(162s) Bioinspired Hydrogels for Development of Implantable Energy Storage Devices | AIChE

(162s) Bioinspired Hydrogels for Development of Implantable Energy Storage Devices

Authors 

Kanjilal, B. - Presenter, University of Connecticut
Krishnadoss, V., Rowan University
Hesketh, A., Rowan University
Miller, C., Rowan University
Patel, A., Rowan University
Konrad, P., Rowan University
Mugweru, A., Pennsylvania State University
Polymers have been previously used as insulators and other structural materials. Still, when
combined with appropriate salts in the liquid state (ionic liquid), there is an increase in ionic
conductivity and other advantages over the conventional electrolytes. In this study, we
harness this increase in conductivity for the use of polymers as electrolytes in the energy
storage device. Biocompatible ionic liquid electrolyte is prepared by conjugating the
biopolymer such as Gelatin Methacrylol (GelMA), Polyethylene glycol di-acrylate (PEGDA)
and bio ionic liquid (BIL), choline acrylate for the fabrication of flexible electronics.

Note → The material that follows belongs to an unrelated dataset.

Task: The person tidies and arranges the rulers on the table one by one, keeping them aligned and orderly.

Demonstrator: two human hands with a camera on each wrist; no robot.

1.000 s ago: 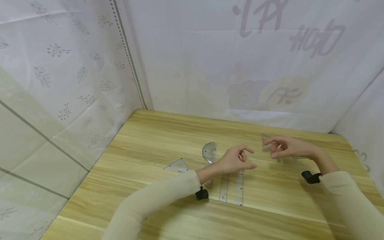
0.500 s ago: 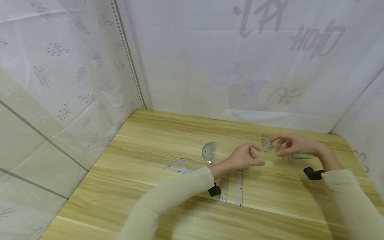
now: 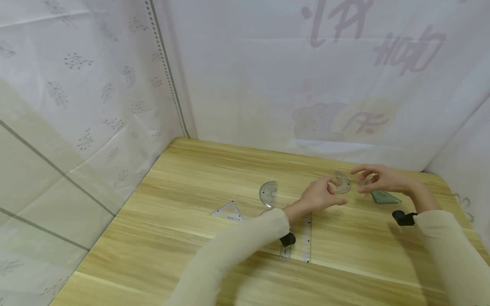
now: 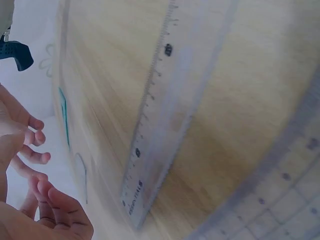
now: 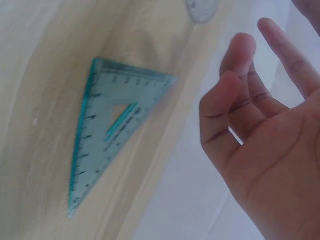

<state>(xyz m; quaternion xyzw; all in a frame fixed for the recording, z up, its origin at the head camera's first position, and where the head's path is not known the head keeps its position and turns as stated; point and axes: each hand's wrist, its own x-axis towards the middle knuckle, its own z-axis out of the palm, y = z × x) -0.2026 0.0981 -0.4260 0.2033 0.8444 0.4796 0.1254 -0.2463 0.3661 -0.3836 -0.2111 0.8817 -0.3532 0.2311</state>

An
increase of ionic liquid concentration exhibits a well-defined discharge voltage plateau of
~0.5–0.8V with a conductivity of 8.5×10-4 –3.5×10-3 S/m in both the polymers. The
biopolymer- ionic liquid electrolyte was also tested as an electrochemical capacitor based on
graphene synthesized as an electroactive material, exhibits a specific capacitance of 42 – 325
F/g at a current density of 1 A/g in a three-electrode system. Also, the polymer ionic liquid
electrolyte has a compression modulus of 85 KPa and a tensile modulus of 115 KPa, at the
highest percentage concentration of ionic liquid (20% GelMA, 20% PEGDA with 20% IL)
which allows the device to be fabricated in a thin film manner with increased mechanical
flexibility. These mechanical properties enable the electrolyte to be 3D printed and assembled
in micro-scales. Implantable power sources built with biocompatible and biodegradable
materials are of growing interest for the future implantable medical device. The electrolyte
synthesized exhibits excellent electrochemical stability and biodegradability; in cases where
it is hard to access the implanted location such as intravascular applications, biodegradable
implants are favorable. The integration of an eco-friendly, biocompatible ionic liquid
electrolyte provides a new perspective on energy storage.